Il paroît donc que sous le regne d’Honorius il arriva deux choses ; la premiere, c’est que l’état malheureux où tomberent les affaires de l’empire, empêchant le gouvernement de pourvoir à la subsistance des troupes auxiliaires, comme de leur tenir tout ce qu’on leur avoit promis, ces troupes se mutinoient et se cantonnoient dans une certaine étenduë de païs. Elles s’en emparoient comme d’un nantissement qui leur répondoit des arrerages de leur solde, de la sureté de leur récompense, en un mot de tout ce qui pouvoit leur être dû par l’empire. Elles se conduisoient en ces occasions comme les terces ou les régimens d’espagnols naturels qui servoient leur roi dans les guerres du Païs-Bas, en usoient à la fin du seiziéme siécle, lorsqu’ils n’étoient point payés. Ils se mutinoient, et après s’être choisi des chefs, ils s’emparoient ou d’Alost, ou d’autres places, et sans cesser pour cela de faire la guerre contre les ennemis de leur maître, ils gardoient le païs dont ils s’étoient saisis comme un païs de conquête, qu’ils ne remettoient à leur souverain, qu’après qu’il leur avoit donné satisfaction sur leurs demandes.

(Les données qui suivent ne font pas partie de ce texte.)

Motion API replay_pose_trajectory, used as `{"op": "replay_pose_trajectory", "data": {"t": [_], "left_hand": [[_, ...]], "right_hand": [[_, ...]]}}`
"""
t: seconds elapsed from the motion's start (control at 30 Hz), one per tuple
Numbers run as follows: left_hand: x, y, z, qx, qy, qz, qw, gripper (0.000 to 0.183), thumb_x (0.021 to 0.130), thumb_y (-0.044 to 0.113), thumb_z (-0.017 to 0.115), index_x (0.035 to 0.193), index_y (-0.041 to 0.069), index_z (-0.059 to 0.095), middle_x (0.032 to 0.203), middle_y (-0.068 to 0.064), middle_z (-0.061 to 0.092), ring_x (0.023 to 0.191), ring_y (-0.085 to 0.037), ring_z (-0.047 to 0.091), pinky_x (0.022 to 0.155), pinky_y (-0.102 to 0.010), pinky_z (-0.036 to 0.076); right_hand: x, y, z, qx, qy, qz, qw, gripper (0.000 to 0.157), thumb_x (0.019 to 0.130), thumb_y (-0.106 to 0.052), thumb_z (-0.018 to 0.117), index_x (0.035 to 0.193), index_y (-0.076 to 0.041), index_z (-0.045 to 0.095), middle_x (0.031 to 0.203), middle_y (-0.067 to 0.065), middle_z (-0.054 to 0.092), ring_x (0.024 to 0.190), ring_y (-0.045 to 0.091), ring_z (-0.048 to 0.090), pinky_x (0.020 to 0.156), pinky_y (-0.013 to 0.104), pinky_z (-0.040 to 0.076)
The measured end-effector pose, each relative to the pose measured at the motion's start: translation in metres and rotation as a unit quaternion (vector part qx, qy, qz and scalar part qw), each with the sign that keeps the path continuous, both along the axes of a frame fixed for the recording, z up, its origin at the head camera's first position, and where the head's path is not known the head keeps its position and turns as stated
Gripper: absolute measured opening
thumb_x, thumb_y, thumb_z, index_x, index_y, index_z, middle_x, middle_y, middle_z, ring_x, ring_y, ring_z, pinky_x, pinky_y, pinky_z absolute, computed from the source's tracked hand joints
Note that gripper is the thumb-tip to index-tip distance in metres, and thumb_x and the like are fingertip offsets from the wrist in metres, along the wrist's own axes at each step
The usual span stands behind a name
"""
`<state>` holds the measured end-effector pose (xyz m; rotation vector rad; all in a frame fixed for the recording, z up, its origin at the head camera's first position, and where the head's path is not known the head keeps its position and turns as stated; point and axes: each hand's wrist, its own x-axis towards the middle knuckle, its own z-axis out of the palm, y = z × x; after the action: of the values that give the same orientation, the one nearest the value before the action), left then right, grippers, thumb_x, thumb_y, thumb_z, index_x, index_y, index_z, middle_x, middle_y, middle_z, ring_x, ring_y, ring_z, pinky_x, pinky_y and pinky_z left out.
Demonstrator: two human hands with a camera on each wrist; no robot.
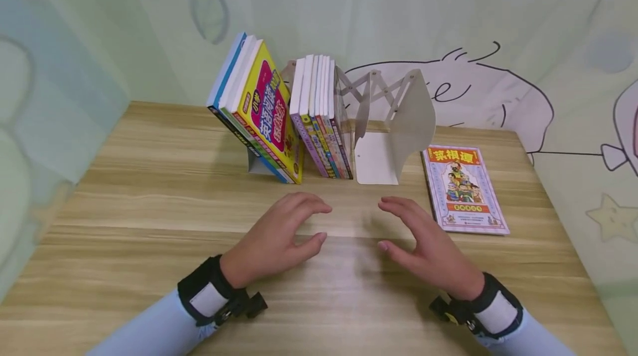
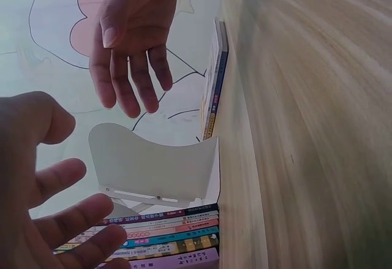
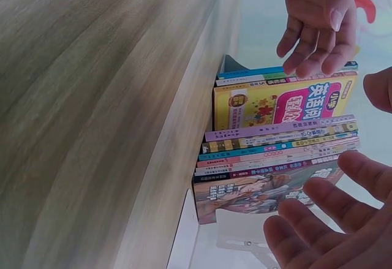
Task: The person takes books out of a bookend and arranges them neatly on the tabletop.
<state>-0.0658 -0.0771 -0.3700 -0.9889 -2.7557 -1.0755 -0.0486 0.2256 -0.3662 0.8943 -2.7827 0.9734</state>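
Observation:
Both hands are held above the table, apart and facing each other. My left hand (image 1: 276, 240) has its fingers loosely bent and grips nothing; it is in front of the standing books. My right hand (image 1: 431, 248) is likewise relaxed with nothing in it, near a flat purple-bordered book (image 1: 463, 190). Behind the hands stands a white metal expandable bookend (image 1: 416, 118). In its left part lean several large books, the outermost a yellow book (image 1: 269, 118). Beside them stands a row of thinner books (image 1: 319, 118). The right section of the bookend holds no book.
A wooden table (image 1: 149, 212) carries everything. A printed cloth backdrop (image 1: 299, 1) rises behind the bookend and along both sides. Each wrist wears a black strap (image 1: 209, 292) with a small camera.

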Motion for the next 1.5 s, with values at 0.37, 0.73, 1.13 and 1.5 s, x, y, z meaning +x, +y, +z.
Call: {"op": "replay_pose_trajectory", "data": {"t": [0.37, 0.73, 1.13, 1.5], "left_hand": [[-0.001, 0.001, 0.0, -0.003, -0.004, 0.003, 1.0, 0.04, 0.093, 0.033, 0.068, 0.13, 0.018, 0.062, 0.133, 0.001, 0.059, 0.129, -0.016, 0.051, 0.111, -0.042, 0.043], [-0.003, 0.0, 0.001, -0.004, -0.002, 0.007, 1.0, 0.04, 0.094, 0.034, 0.067, 0.131, 0.017, 0.062, 0.134, 0.0, 0.059, 0.129, -0.016, 0.051, 0.111, -0.041, 0.043], [-0.006, 0.006, 0.008, -0.01, 0.014, 0.006, 0.9998, 0.043, 0.095, 0.036, 0.065, 0.134, 0.017, 0.061, 0.141, -0.004, 0.055, 0.132, -0.021, 0.05, 0.111, -0.045, 0.043], [-0.025, 0.025, 0.028, -0.011, 0.064, 0.002, 0.9979, 0.046, 0.095, 0.032, 0.064, 0.137, 0.013, 0.058, 0.152, -0.011, 0.041, 0.137, -0.026, 0.044, 0.113, -0.045, 0.043]], "right_hand": [[-0.001, 0.0, -0.002, 0.001, -0.008, 0.011, 1.0, 0.066, 0.087, -0.024, 0.078, 0.146, -0.016, 0.048, 0.146, 0.007, 0.052, 0.136, 0.022, 0.048, 0.113, 0.045, 0.04], [-0.001, 0.002, -0.005, 0.01, -0.025, 0.002, 1.0, 0.063, 0.09, -0.027, 0.075, 0.146, -0.019, 0.047, 0.145, 0.005, 0.053, 0.135, 0.021, 0.049, 0.111, 0.046, 0.043], [0.001, 0.003, -0.008, 0.01, -0.034, 0.003, 0.999, 0.061, 0.091, -0.028, 0.075, 0.145, -0.019, 0.048, 0.143, 0.0, 0.054, 0.133, 0.019, 0.05, 0.11, 0.044, 0.045], [0.002, 0.004, -0.01, 0.017, -0.06, 0.004, 0.998, 0.058, 0.092, -0.029, 0.073, 0.144, -0.017, 0.049, 0.143, 0.001, 0.053, 0.133, 0.019, 0.051, 0.108, 0.045, 0.046]]}}
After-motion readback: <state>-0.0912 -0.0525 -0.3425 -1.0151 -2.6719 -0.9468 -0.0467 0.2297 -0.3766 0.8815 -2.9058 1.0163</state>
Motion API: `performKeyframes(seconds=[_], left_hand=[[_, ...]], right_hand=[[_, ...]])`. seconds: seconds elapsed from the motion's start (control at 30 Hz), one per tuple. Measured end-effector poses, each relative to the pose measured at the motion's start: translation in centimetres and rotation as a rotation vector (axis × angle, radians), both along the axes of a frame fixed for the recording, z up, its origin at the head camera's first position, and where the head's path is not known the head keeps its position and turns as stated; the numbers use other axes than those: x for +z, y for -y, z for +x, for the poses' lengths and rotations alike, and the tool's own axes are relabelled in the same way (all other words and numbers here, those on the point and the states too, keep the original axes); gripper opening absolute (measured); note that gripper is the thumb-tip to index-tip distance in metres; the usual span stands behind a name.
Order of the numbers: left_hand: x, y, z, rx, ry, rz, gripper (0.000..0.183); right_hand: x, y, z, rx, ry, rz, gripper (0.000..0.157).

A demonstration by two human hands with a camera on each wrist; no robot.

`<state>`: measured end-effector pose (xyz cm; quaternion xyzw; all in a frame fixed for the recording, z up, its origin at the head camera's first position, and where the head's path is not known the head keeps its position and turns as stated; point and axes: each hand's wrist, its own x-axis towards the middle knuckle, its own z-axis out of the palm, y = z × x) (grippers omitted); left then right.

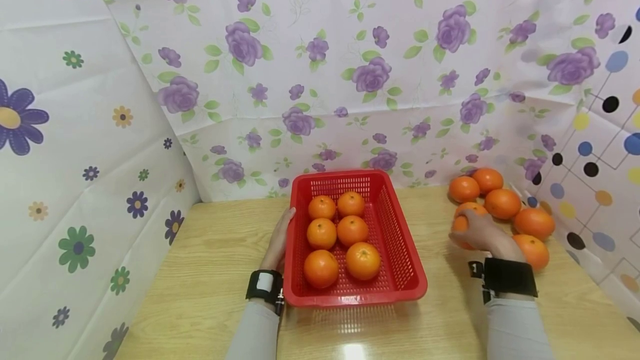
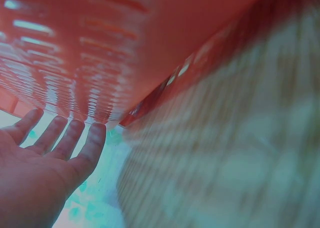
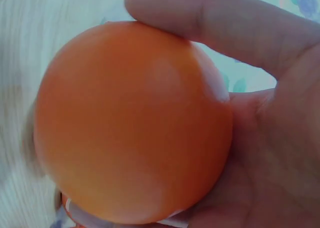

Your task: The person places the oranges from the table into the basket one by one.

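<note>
The flowered cloth (image 1: 300,26) stands as a backdrop behind the red basket, and the wooden tabletop (image 1: 215,282) spreads beneath and around it. The red basket (image 1: 350,299) itself rests upright, with a bare strip of its mesh floor along its right side.

The left hand (image 1: 277,243) lies along the outside of the basket's left wall, fingers extended rather than wrapped around the rim, seemingly to steady it. The right hand (image 1: 487,235), well to the right of the basket, is grasping an orange between thumb and fingers.

Six oranges (image 1: 352,230) sit inside the basket in two columns of three, towards its left side. Five loose oranges (image 1: 502,203) lie grouped to the right of the basket, beyond and beside the right hand. The held orange (image 3: 132,123) is right of the basket too; whether it has left the tabletop I cannot tell, nor whether another sits behind those fingers.

The step in hand looks like picking up one more orange to fill the basket. The next move probably calls for a clean lift over the basket's right wall, then a gentle release onto its bare strip
</note>
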<state>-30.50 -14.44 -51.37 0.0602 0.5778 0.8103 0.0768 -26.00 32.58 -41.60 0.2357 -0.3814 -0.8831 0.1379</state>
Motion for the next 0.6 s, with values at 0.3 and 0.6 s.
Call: performKeyframes(seconds=[0.3, 0.6], left_hand=[[0.0, 0.0, 0.0, 0.009, 0.013, -0.002, 0.062], [-0.1, 0.1, 0.1, 0.000, 0.018, -0.013, 0.062]], right_hand=[[1.2, 1.1, 0.4, -0.016, -0.196, 0.119, 0.066], [2.0, 2.4, 0.5, 0.006, -0.277, -0.027, 0.064]])
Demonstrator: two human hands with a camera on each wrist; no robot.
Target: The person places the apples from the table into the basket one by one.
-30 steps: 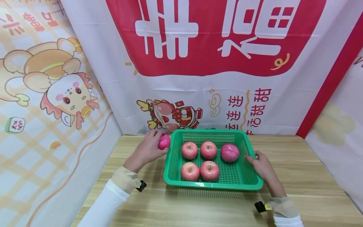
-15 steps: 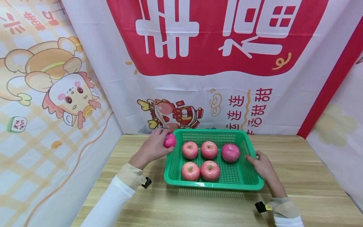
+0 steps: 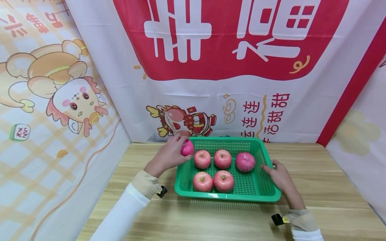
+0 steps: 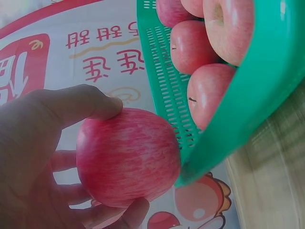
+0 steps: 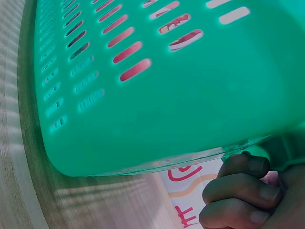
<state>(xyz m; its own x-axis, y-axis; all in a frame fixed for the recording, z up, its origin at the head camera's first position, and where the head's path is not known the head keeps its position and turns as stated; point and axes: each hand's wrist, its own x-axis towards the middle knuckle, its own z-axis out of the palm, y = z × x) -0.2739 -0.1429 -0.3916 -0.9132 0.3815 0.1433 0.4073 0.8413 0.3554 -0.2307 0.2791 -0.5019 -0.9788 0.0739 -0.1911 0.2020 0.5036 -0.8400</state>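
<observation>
My left hand (image 3: pixel 170 154) grips a deep pink apple (image 4: pixel 128 157), thumb on one side and fingers curled round the other. In the head view that apple overlaps the back left corner of a green plastic basket (image 3: pixel 226 196). My right hand (image 3: pixel 278 176) holds the basket's right rim, thumb over the edge; in the right wrist view its fingers (image 5: pixel 240 191) curl beneath the rim. Several apples lie in the basket: two pink ones at the back, two pink ones (image 3: pixel 223 181) at the front, and a darker purplish-pink one (image 3: pixel 245 162) at the right.
The basket stands on a light wood-grain table (image 3: pixel 156 221). Close behind rises a white and red printed cloth backdrop (image 3: pixel 223 70). A patterned cloth wall (image 3: pixel 60 160) borders the left side, and another pale one the right.
My left hand has carried its apple rightward, from outside the basket's left rim to over its back left corner. The right hand keeps its hold on the rim.
</observation>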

En second lieu, le désordre des affaires de la monarchie qui devenoit plus grand de jour en jour, et qui la mettoit souvent dans l’impuissance de faire les dépenses nécessaires pour lever dans un païs étranger des troupes auxiliaires, dont il avoit un besoin pressant, le réduisirent à traiter avec les rois barbares, et si j’ose parler ainsi, à les prendre eux et leurs peuples à son service. Ces princes passoient donc à la tête de toute la tribu sur laquelle ils regnoient, au service de l’empire, qui leur assignoit pour leur subsistance des quartiers stables dans un certain païs, avec la permission d’y vivre suivant la loi de leurs ancêtres, et dans l’indépendance de ses officiers civils. Ces colonies n’avoient à répondre qu’aux officiers militaires de l’empire qu’elles s’engageoient à servir. Une des premieres conventions de cette nature-là[1], dont j’aye connoissance, est celle que fit Honorius avec plusieurs tribus de la nation scythique et de la nation gothique après la prise de Rome par Alaric. Nous rapporterons dans la suite plusieurs passages des auteurs anciens qui serviront de preuves à ce qui vient d’être avancé.

Le mal s’accrut à proportion que le désordre des affaires de

  1. Procop. Bell. Goth. lib. 1. c. 1.